Die Ergebnisse der Untersuchung
Nach einer Prüfung gemäß der EU-Fusionskontrollverordnung hat die EU-Kommission mitgeteilt, dass der Wettbewerb auf diesen Märkten durch die Übernahme nicht spürbar eingeschränkt wird. Die Behörde begründet ihre Entscheidungen auch mit der genossenschaftlichen Struktur von Arla. Das Unternehmen sei verpflichtet, die gesamte Milch seiner Mitglieder abzunehmen und zahle seinen Mitgliedsbetrieben unabhängig vom Standort denselben Milchpreis. Zudem könnten Landwirte bei Unzufriedenheit zu anderen Genossenschaften wechseln. Auch auf den Märkten für Eigenmarkenprodukte und Zutaten auf Molkebasis erwartet die Kommission weiterhin ausreichend Wettbewerbsdruck. Einzelhändler würden Milchprodukte regelmäßig ausschreiben und von mehreren Anbietern beziehen. Zudem stünden den beteiligten Unternehmen weiterhin zahlreiche Wettbewerber gegenüber. Die Kommission prüfte auch mögliche Bündelungs- oder Kopplungseffekte, sah jedoch keine Anhaltspunkte dafür, dass die Übernahme die Verhandlungsposition von Arla gegenüber Einzelhändlern wesentlich stärken würde. Folglich genehmigte die Behörde den Zusammenschluss ohne Auflagen. Das Vorhaben war am 17. April 2026 bei der Kommission angemeldet worden und wurde im Vorprüfverfahren (Phase I) freigegeben.
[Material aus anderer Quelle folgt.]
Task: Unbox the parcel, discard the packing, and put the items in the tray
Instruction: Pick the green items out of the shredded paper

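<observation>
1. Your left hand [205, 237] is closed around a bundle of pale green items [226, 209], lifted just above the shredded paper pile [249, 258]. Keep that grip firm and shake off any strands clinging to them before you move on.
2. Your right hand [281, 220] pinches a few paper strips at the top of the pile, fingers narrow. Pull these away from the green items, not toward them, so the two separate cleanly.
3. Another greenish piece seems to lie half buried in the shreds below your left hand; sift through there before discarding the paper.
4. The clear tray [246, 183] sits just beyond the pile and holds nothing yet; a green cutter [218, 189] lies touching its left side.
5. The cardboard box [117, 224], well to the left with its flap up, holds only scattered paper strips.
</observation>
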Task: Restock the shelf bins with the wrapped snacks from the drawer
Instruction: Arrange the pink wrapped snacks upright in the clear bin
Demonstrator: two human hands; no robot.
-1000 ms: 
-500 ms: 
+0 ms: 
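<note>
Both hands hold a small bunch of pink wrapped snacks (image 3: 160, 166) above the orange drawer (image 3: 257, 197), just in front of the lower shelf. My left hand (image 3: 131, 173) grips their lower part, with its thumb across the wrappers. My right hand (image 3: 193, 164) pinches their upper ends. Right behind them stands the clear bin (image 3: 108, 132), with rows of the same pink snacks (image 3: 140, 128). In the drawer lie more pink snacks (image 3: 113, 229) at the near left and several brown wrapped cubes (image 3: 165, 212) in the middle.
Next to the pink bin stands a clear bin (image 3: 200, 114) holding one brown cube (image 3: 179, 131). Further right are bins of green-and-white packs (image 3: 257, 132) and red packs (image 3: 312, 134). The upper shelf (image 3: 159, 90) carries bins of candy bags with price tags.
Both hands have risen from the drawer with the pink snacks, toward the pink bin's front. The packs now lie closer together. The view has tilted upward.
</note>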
DMK zählt rund 4.000 deutsche Milchbauern zu seinen Mitgliedern. Die niederländische Genossenschaft DOC vertritt etwa 600 Mitglieder in Deutschland und den Niederlanden. Arla wiederum vereint nach eigenen Angaben mehr als 7.000 Landwirte in mehreren europäischen Ländern.